WHAT TO PRODUCE>
Pictures are to be skipped. Retype exactly the lines from the top of the material through the one with "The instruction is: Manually", and only those.

INPUT DATA>
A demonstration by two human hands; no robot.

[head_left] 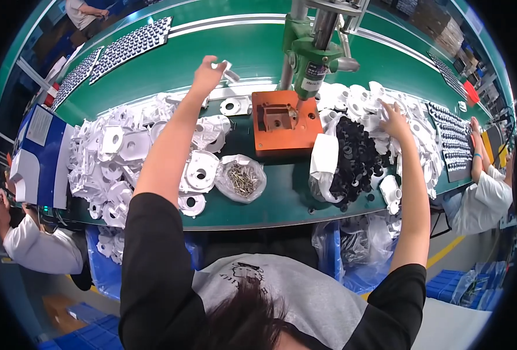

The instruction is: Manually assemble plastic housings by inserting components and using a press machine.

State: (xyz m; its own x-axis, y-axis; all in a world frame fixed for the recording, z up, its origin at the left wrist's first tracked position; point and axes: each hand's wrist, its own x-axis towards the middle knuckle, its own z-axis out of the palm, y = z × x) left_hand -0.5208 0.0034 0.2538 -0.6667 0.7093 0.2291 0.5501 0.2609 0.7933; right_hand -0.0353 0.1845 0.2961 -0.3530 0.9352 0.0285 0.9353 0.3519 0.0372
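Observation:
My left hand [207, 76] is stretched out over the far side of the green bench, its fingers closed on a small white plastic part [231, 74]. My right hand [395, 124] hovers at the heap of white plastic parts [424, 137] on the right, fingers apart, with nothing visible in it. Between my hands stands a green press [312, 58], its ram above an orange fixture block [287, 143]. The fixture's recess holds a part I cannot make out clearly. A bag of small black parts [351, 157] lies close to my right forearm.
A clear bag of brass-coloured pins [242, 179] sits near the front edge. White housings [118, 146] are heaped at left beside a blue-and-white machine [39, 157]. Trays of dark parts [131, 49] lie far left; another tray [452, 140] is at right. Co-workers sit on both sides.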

SOLUTION FOR THIS EXERCISE>
A demonstration by two human hands; no robot.

[head_left] 

The instruction is: Manually assemble plastic housings by inserting components and using a press machine.

No additional work is needed on this exercise.